# WHAT THE TASK ASKS
For each line of the listing that includes the word "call", show the whole line.

# DATA SHOWN
****************
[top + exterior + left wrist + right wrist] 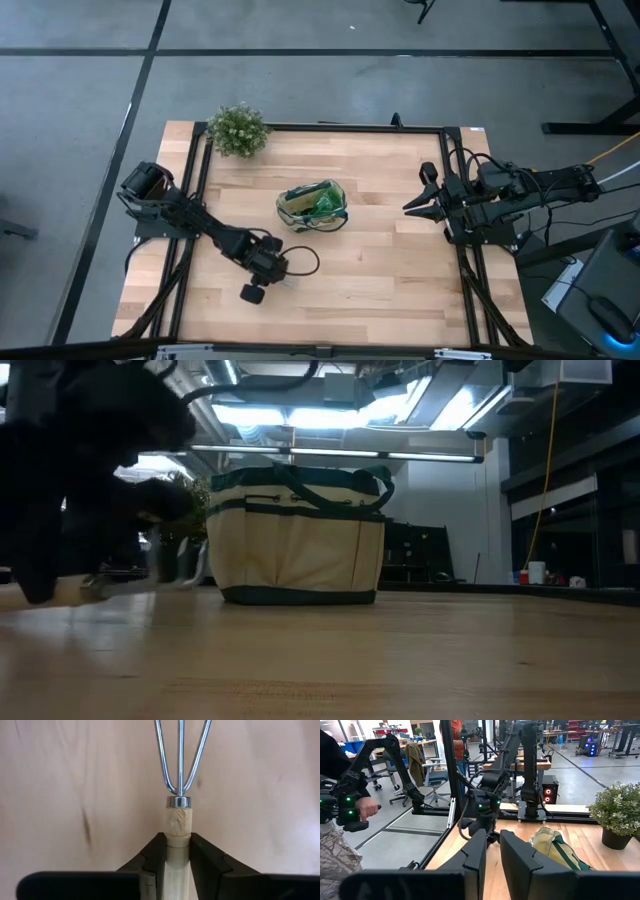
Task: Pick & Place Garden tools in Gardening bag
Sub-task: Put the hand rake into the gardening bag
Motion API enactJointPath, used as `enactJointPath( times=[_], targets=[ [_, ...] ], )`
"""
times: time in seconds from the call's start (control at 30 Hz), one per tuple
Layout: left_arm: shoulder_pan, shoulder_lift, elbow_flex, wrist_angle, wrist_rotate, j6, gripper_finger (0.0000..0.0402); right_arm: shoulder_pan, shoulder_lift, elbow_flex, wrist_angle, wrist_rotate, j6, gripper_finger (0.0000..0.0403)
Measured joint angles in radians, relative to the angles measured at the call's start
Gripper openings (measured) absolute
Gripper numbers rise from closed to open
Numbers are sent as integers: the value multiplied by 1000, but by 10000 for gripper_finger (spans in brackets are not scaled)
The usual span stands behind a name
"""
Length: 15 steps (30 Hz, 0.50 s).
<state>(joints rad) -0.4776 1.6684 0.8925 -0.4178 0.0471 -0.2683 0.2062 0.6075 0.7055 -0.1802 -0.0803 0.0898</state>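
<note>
We are gripping the mini rake with our left gripper, jaws clenched on the wooden handle just behind the metal collar, while the tool is lying flat on the worktop. The handle's long axis is running straight out between the jaws, with the three wire tines fanning ahead of us, so the grasp is square across the handle.

From above, our left gripper is sitting low at the front-left of the worktop, and the gardening bag is standing toward the middle of the board, beyond our jaws and a little to the right. That is the relation the coming move is turning on: we judge that we are needing to lift, swing toward the bag and bring the tines or the handle end over its open mouth. The left arm is clearly the nearer one.

Something green is already showing inside the bag. In the level view the bag is standing upright, handles arching over the opening, which may be catching the tines. The potted plant is standing at the far-left corner, well apart from our path.

Our right gripper is waiting at the right edge, jaws nearly together and gripping nothing.
</note>
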Motion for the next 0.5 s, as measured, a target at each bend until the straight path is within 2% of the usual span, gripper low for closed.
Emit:
enactJointPath(
  times=[0.2, 0.5],
  targets=[
    [-1, 0, 0, 164, -17, -128, 63, 0, 0, 0, 0, 0, 0, 60],
    [36, 0, 0, 437, -93, -199, 63, 0, 0, 0, 0, 0, 0, 60]
  ],
)
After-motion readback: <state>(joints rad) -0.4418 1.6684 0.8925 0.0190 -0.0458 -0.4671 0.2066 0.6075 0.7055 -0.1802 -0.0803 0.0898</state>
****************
# YOUR RESPONSE
times: time in seconds from the call's start (control at 30 Hz), one per tuple
Measured joint angles in radians, relative to the angles measured at the call's start

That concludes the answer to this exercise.